**Problem statement:** Write again exactly the lines in the listing below, starting at the line with "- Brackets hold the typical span" and ending at the line with "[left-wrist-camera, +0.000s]", both included. Pictures are not copied.
(Input data Opens)
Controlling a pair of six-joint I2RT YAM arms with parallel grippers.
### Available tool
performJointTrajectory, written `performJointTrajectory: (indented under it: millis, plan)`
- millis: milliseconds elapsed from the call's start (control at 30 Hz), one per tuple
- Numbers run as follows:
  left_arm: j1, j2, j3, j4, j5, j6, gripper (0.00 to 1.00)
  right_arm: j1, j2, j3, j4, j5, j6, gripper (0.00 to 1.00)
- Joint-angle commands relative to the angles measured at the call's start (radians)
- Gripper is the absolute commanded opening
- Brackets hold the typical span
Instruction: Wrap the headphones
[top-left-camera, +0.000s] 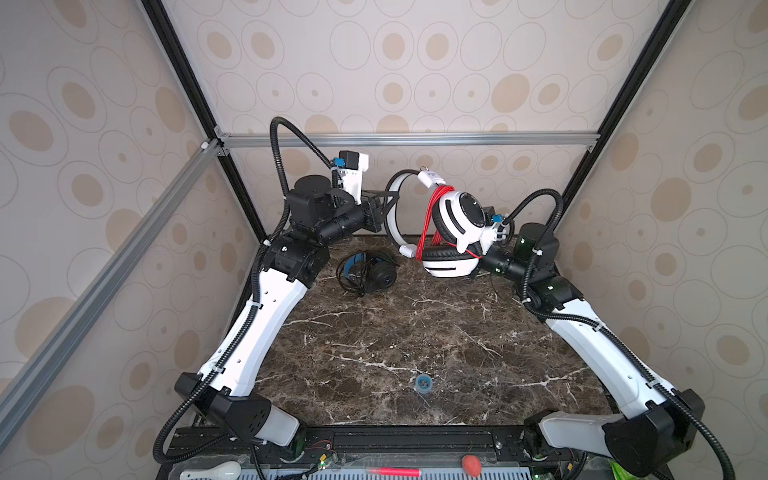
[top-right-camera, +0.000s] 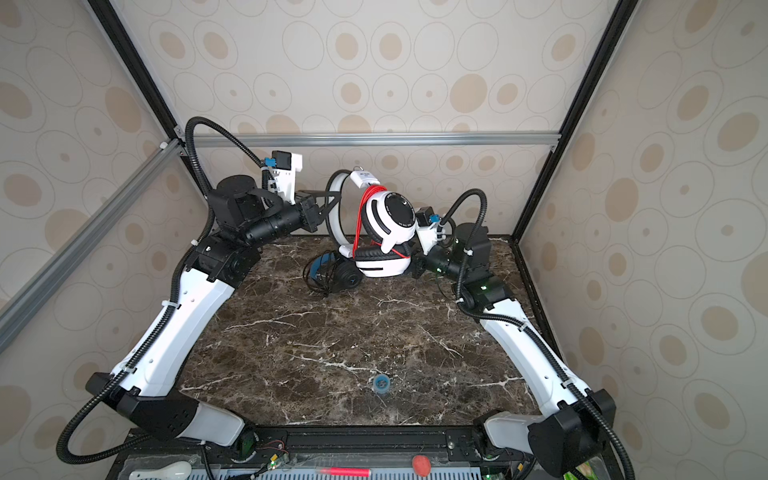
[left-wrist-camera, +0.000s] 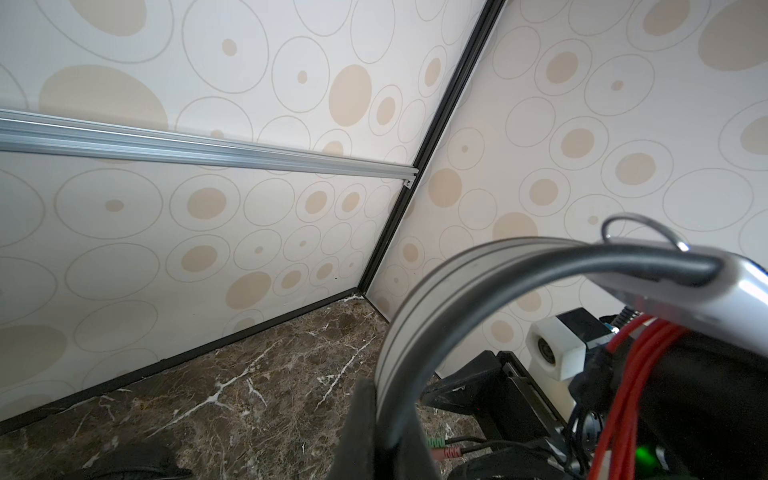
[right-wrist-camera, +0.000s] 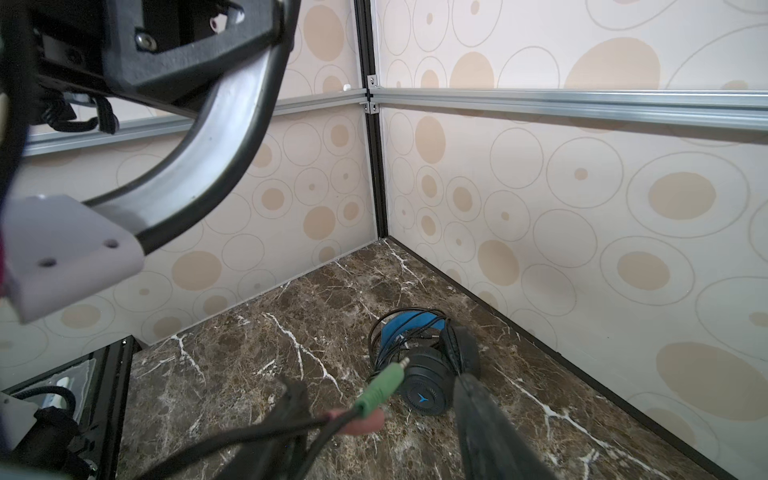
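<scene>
The left end effector (top-left-camera: 385, 206) is clamped on the headband (top-left-camera: 404, 178) of the white headphones (top-left-camera: 461, 220), held above the desk (top-left-camera: 395, 340) at 12 o'clock. The black headphones (top-left-camera: 370, 272) lie on the desk at 11 o'clock. The right end effector (top-right-camera: 417, 268): state cannot be determined.

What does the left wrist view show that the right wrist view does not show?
Plain only in the left wrist view: the bundled red cord. Plain only in the right wrist view: the black over-ear headphones with a blue inner band. Both: the white plastic headband, the green audio plug and the brown marble tabletop.
</scene>
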Motion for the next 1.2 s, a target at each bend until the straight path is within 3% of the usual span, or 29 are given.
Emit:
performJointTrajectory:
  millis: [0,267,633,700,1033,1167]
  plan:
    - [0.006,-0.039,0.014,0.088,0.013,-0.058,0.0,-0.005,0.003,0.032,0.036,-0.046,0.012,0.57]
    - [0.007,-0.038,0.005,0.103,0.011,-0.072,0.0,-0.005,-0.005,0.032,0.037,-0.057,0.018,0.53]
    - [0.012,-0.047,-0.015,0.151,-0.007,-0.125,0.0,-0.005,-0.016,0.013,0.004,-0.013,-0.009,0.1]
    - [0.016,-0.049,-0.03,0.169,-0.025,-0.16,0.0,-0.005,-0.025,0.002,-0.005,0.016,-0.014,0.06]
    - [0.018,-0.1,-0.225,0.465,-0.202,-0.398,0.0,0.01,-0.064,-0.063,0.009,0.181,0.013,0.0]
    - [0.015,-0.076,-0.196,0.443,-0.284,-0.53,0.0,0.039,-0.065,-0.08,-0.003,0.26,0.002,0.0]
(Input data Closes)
**Answer for this exercise:**
- Brackets hold the typical span
Instruction: Wrap the headphones
[top-left-camera, +0.000s] 
[top-right-camera, +0.000s] 
[left-wrist-camera, +0.000s] 

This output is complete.